Tuesday, August 28, 2012

Connecting to Mother Earth with Cat Feces and Tonka Trucks

I recently read an article about feeling out of balance in your life. I perked up, as this seems to be a common theme for me. I continued on, absorbing the information, as the article explained that frequently "grounding yourself" with Mother Earth can combat the feeling of being disjointed and grant you some inner peace.
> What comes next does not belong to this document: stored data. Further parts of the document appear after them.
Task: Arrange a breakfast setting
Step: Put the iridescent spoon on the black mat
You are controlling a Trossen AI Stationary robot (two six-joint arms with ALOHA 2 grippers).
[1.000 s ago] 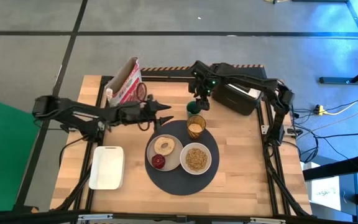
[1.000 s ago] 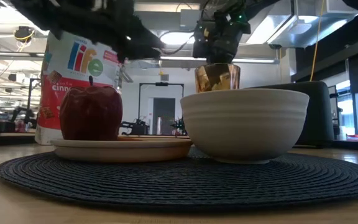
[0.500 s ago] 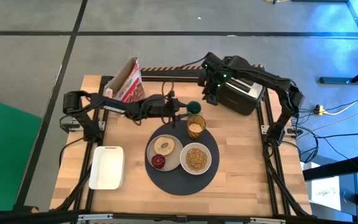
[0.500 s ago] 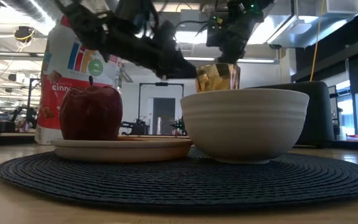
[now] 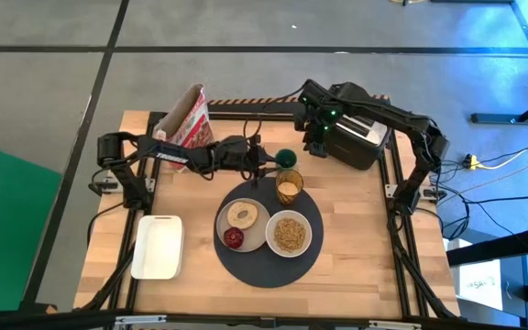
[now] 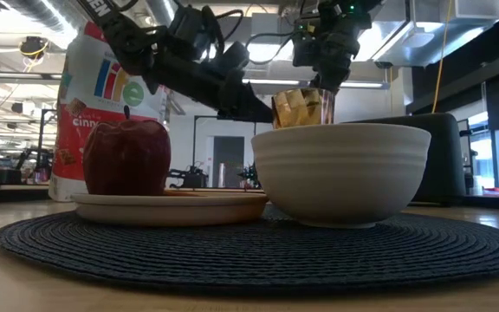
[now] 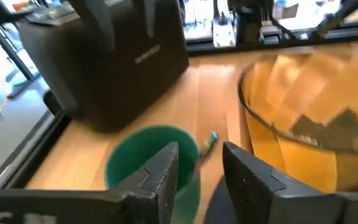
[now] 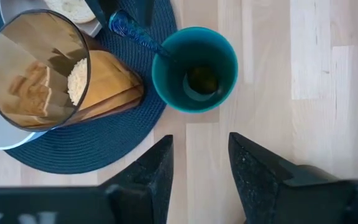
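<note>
Fingers (image 7: 166,174) of left arm straddle green cup (image 7: 138,158) rim.

The mat (image 5: 269,261) was dark grey and woven. The plate (image 5: 253,236) was beige, the bowl (image 5: 290,249) white, the apple (image 5: 234,238) red, the cup (image 5: 285,159) green, the glass (image 5: 289,188) amber, the toaster (image 5: 356,137) black.
</note>
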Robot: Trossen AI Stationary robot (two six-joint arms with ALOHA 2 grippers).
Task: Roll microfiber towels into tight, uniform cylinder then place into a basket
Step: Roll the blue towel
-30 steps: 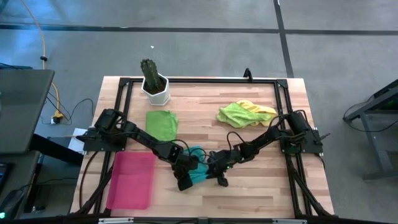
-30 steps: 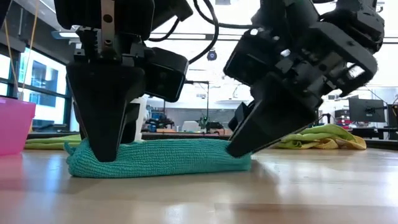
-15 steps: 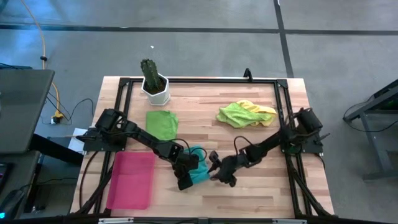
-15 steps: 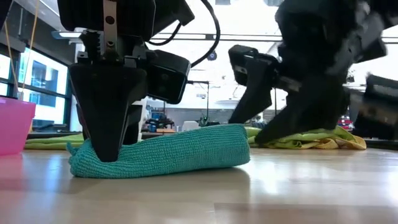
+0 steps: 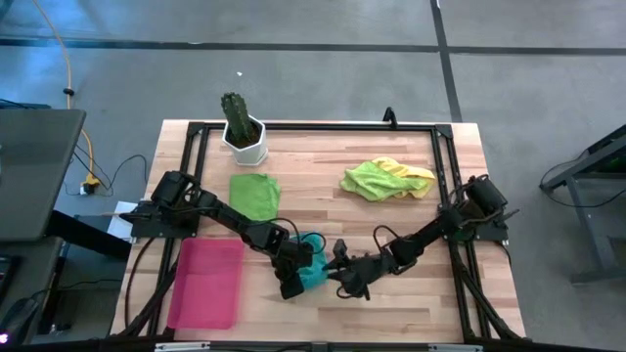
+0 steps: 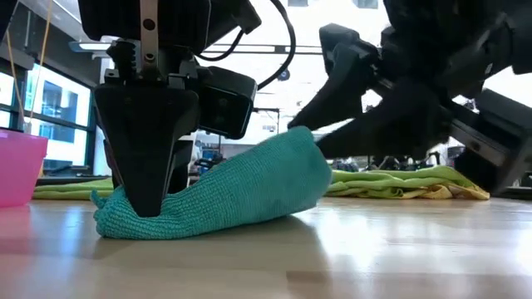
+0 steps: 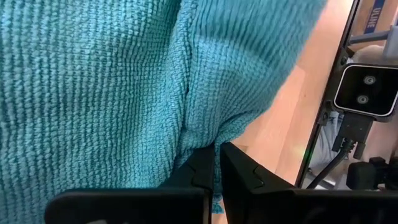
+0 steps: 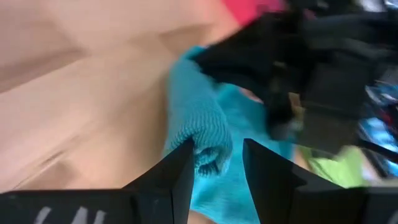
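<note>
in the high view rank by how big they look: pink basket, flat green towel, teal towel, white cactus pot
1. pink basket
2. flat green towel
3. white cactus pot and teal towel: unsure, since the grippers cover much of the teal towel.

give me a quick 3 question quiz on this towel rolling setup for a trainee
1. True or false: the left claw is shut on the teal towel.
2. Which end of the teal towel is off the table? A) the end at the right claw B) the end at the left claw
3. Fill in: the pink tray holds ___ towels.

Key: 1 true. 2 A. 3 no; the green towel and the lime and yellow towels lie on the table.
</note>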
You can accomplish this "grounding" through many simple activities: putting your hands in the dirt (gardening), standing barefoot in grass or digging your toes into sand.
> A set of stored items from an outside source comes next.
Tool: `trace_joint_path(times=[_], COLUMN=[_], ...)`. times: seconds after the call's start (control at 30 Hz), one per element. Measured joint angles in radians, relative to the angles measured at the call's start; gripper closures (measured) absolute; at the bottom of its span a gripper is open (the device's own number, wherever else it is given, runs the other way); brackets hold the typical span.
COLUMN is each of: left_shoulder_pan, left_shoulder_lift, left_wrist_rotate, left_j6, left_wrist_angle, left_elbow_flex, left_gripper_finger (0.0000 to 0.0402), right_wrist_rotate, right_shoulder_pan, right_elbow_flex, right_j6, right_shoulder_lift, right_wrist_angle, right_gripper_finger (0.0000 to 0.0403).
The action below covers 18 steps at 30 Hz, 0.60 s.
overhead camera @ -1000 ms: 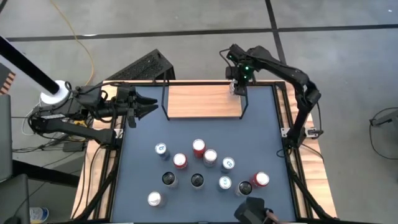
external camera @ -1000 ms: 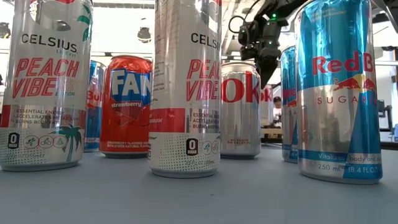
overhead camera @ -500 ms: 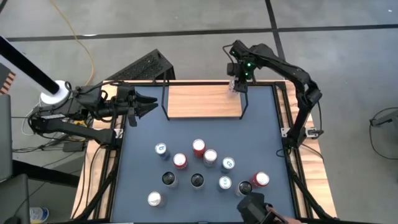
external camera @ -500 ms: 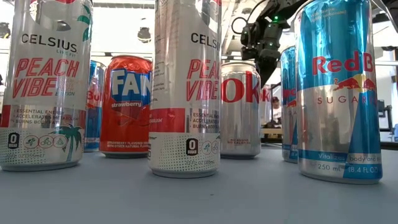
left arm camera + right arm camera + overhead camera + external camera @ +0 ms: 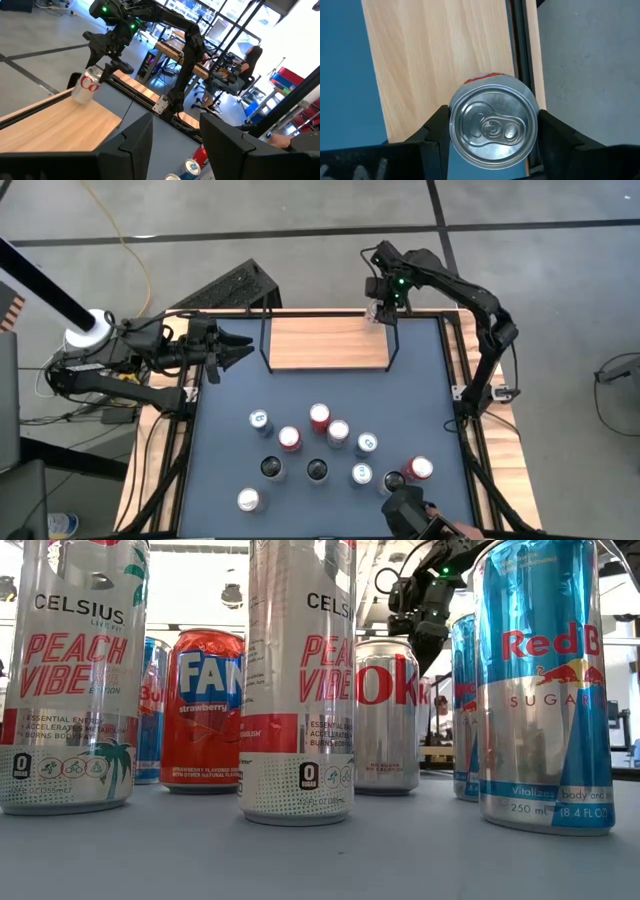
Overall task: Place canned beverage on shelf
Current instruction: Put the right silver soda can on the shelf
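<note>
Looking down from above, you see the right gripper (image 5: 379,311) at the far right corner of the shelf (image 5: 325,343), its fingers (image 5: 434,131) clamped on either side of a silver Coke can (image 5: 493,125). In the left wrist view that can (image 5: 86,86) sits tilted, its base just at the shelf board's end by the black wire frame. Your left gripper (image 5: 238,348) waits beside the shelf's left end, over the counter (image 5: 420,400) edge, fingers (image 5: 131,145) spread apart and holding nothing. Ten more cans (image 5: 330,448) stand clustered on the counter's near half, well apart from the shelf.
</note>
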Motion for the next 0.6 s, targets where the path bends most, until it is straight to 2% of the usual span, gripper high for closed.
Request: trace_joint_path(times=[0.23,0.6], left_shoulder_pan=[0.0,0.0], left_shoulder_lift=[0.0,0.0], left_wrist_rotate=[0.0,0.005], left_j6=[0.0,-0.005], left_wrist_angle=[0.0,0.0], left_elbow_flex=[0.0,0.0], left_gripper_finger=[0.0249,0.0249], right_wrist_rotate=[-0.004,-0.002], right_shoulder_pan=[0.002,0.009], right_elbow_flex=[0.002,0.117], right_j6=[-0.018,-0.01], right_shoulder_lift=[0.007,0.1], right_wrist_angle=[-0.001,-0.048], right_gripper_finger=[0.02,0.02])
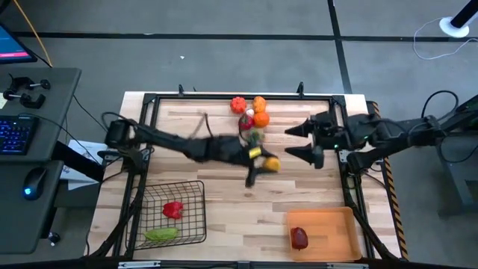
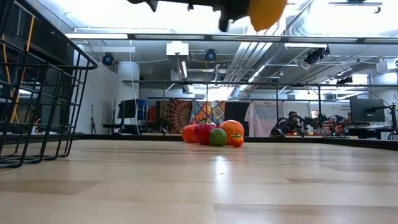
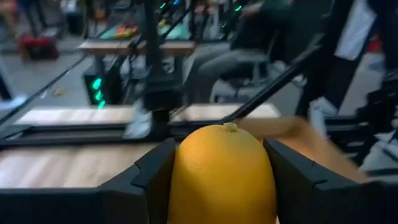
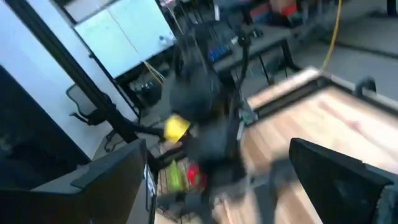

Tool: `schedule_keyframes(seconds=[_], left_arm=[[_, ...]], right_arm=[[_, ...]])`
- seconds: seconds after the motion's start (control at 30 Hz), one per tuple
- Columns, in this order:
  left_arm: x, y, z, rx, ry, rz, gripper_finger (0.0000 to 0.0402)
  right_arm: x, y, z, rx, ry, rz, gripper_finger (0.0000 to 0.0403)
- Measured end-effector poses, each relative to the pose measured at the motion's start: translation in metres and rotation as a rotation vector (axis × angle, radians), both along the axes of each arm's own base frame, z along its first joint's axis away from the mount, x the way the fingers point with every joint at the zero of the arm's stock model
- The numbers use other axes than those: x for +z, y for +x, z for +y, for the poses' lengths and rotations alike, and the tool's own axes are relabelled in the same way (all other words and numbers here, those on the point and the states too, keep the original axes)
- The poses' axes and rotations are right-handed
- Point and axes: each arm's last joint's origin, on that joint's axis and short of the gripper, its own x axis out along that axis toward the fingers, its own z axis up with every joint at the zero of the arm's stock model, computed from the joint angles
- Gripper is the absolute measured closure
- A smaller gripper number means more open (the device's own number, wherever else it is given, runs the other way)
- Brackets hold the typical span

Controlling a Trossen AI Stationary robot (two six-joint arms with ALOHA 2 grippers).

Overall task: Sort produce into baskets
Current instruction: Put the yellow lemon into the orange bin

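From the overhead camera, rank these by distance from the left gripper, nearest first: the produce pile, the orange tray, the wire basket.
Left gripper, mid-table, holds a yellow fruit.
1. Produce pile: at the far edge, close by.
2. Orange tray: near edge, right arm's side.
3. Wire basket: near edge, left arm's side.

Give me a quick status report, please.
Left gripper shut on yellow fruit, lifted above table. Right gripper open, waiting by the pile. Nothing in the way.

Two baskets: the wire one (image 1: 175, 213) holds two pieces, the orange tray (image 1: 328, 233) one.
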Motion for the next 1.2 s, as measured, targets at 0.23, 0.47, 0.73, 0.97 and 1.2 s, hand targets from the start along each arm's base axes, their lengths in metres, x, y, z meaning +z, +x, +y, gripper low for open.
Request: schedule_keyframes(seconds=[0.23, 0.47, 0.73, 0.97, 1.2], left_arm=[[-0.055, 0.030, -0.050, -0.047, -0.099, 0.012, 0.0199], [-0.065, 0.046, -0.076, -0.085, -0.157, 0.013, 0.0201], [-0.059, 0.050, -0.073, -0.084, -0.128, -0.012, 0.0202], [-0.056, 0.051, -0.071, -0.100, -0.170, -0.030, 0.0201], [-0.071, 0.071, -0.077, -0.127, -0.148, -0.086, 0.0201]], right_arm=[[0.018, -0.006, -0.001, 0.010, -0.095, -0.048, 0.0015], [0.013, -0.004, -0.001, 0.004, -0.072, -0.002, 0.0015], [0.009, -0.001, 0.000, 0.002, -0.054, 0.023, 0.0015], [0.009, -0.001, -0.001, 0.002, -0.057, 0.022, 0.0015], [0.009, -0.001, -0.001, 0.002, -0.064, 0.024, 0.0015]])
And just like I do with all important information (like when I catch a glimpse of People Magazine in the grocery store checkout), I committed this new found bit of wisdom to memory for use at a later date; most likely when I am lying wide awake in bed at 2 am.
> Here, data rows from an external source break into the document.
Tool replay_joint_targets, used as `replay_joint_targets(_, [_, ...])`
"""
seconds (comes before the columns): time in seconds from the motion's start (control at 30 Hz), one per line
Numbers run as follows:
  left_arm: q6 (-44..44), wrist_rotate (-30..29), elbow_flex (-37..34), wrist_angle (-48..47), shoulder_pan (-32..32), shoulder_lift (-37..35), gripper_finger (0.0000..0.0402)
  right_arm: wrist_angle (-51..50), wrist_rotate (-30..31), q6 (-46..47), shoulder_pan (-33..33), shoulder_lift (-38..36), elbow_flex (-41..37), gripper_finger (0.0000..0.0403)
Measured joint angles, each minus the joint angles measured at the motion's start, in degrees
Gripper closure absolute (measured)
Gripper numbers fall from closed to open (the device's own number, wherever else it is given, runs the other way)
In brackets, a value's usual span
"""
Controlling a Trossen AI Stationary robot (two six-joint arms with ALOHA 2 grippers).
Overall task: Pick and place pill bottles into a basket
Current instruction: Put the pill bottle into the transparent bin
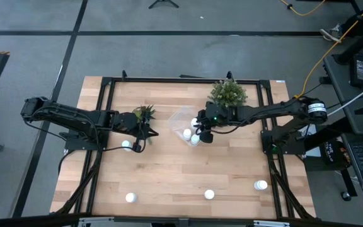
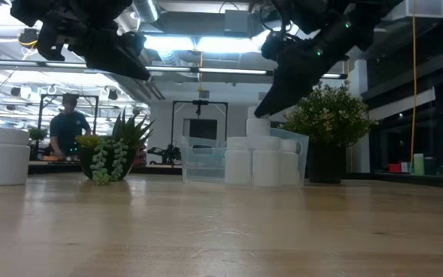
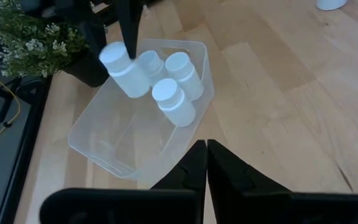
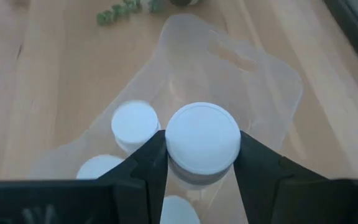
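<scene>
The clear basket [image 1: 180, 117] stands mid-table beside the bushy plant [image 1: 227, 93]. It holds three white pill bottles [image 3: 174, 102], upright on its floor. My right gripper [image 1: 201, 133] hangs over the basket, shut on a fourth pill bottle [image 4: 202, 137]. My left gripper [image 1: 147, 133] is shut and empty, raised above the table [image 2: 121, 58] near the succulent [image 1: 145, 113]; its fingers [image 3: 205, 155] point toward the basket. One bottle [image 1: 126, 145] stands by the left gripper. Three more [image 1: 130, 197], [image 1: 209, 194], [image 1: 261, 185] stand near the front edge. My right gripper pinches the bottle's body just under the cap [image 4: 194, 171] between its two fingers, one on each side. The fingers come from above, slanting down. The bottle [image 3: 120, 65] is lifted clear, tilted, over the bottles in the basket [image 2: 258, 121].
The succulent pot and the bushy plant flank the basket at the back of the table. The black frame rails [image 1: 106, 101] run along the table's left, right and far sides. Bare wood [image 1: 181, 170] lies between the basket and the front bottles. A person [image 2: 68, 127] stands far off in the room.
</scene>
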Motion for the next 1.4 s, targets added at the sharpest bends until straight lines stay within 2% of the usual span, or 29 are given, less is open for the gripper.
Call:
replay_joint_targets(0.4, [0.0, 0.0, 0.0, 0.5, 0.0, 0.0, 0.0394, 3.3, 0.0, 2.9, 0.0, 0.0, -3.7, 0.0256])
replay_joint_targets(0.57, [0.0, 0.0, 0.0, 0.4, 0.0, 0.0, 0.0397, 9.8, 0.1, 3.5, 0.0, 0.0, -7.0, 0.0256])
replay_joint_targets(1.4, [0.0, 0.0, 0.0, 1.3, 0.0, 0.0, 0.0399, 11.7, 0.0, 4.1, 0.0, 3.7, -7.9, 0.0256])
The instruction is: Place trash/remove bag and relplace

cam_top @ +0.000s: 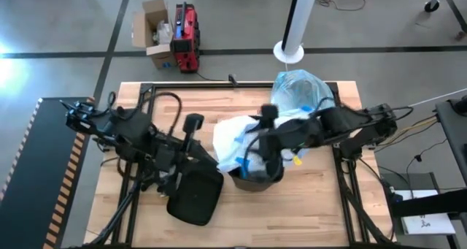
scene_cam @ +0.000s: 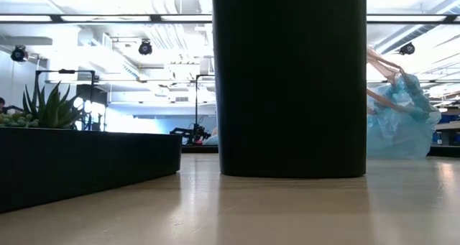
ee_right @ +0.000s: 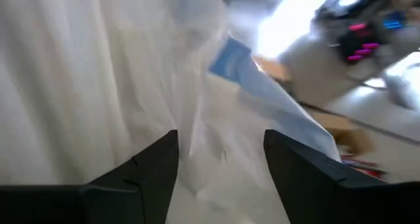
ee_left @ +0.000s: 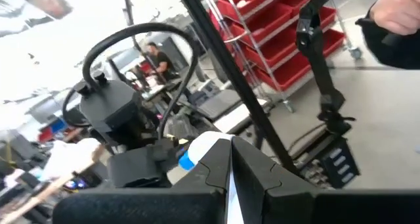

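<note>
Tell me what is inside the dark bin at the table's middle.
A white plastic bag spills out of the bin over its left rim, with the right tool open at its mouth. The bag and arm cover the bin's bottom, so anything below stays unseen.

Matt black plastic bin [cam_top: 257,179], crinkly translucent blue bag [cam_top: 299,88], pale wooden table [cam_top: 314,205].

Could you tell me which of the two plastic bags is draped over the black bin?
The white bag, spread over the black bin beside the right tool; the light-blue bag sits apart at the table's far edge.
</note>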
The other day,  I felt like I needed a little "grounding". My house was a trash-hole, my kids were feral, and I was PMSing. Basically, I was going batshit crazy and desperately seeking sanity.  Remembering what I had read, and taking into consideration that standing in the grass in November would be the equivalent of standing barefoot on a bale of hay/rug of dull razors, I braved the cold, ran to the kids'  sandbox and dug my naked toes into the sand. As I stood in the splendor of my Colorado yard, breathing into my diaphragm for maximum effect, I noticed many elongated lumpy shapes, and that the sand was also wet in spots ... and it hadn't rained in quite some time here. It was then that I realized that the cat has been using my Zen Garden as his personal litter box. Not only was I currently touching cat dung, but my children were playing in it on a regular basis.

I wonder if buying dewormer for your children at Whole Foods counts as becoming one with Mother Earth?

As it is, the next time I feel the need to ground myself with the Earth, I'll put my sheepskin slippers on my feet, turn on the Discovery Channel, sit my cotton robe clad arse on my leather (ish) sofa and drink a dirty martini. Dirt. Earth. Done.

Peace, Love and Sandbox Lids,


  1. Yes, I don't think November is the month to ground yourself. Manfriend cleaned all the weeds out of Cinderella's sandbox a bit ago because we were having a pirate princess bday party for her and I wanted to bury treasure in the sandbox. As soon as it was cleared (literally as soon as it was cleared), Murphy, our dog, went to the sandbox and proceeded to crap a giant Chesapeake bay retriever sized poo in the box. He has never done that before.

  2. I think you need a tropical vacation. Baltimore is lovely this time of year. ;)

  3. Well we find cat vomit on our bed...often, so sandbox, not so bad...

  4. Someone sent me a link to a heated sandbox that you can put underneath your desk.

    Two things immediately came to mind:

    1) I would never get anything done, and would probably just sit around and make sand castles.
    2) Sand + Heat = Cat magnet. Ew.

  5. What I got from your post today: I need a vacation somewhere on a sandy beach....where cats are not allowed.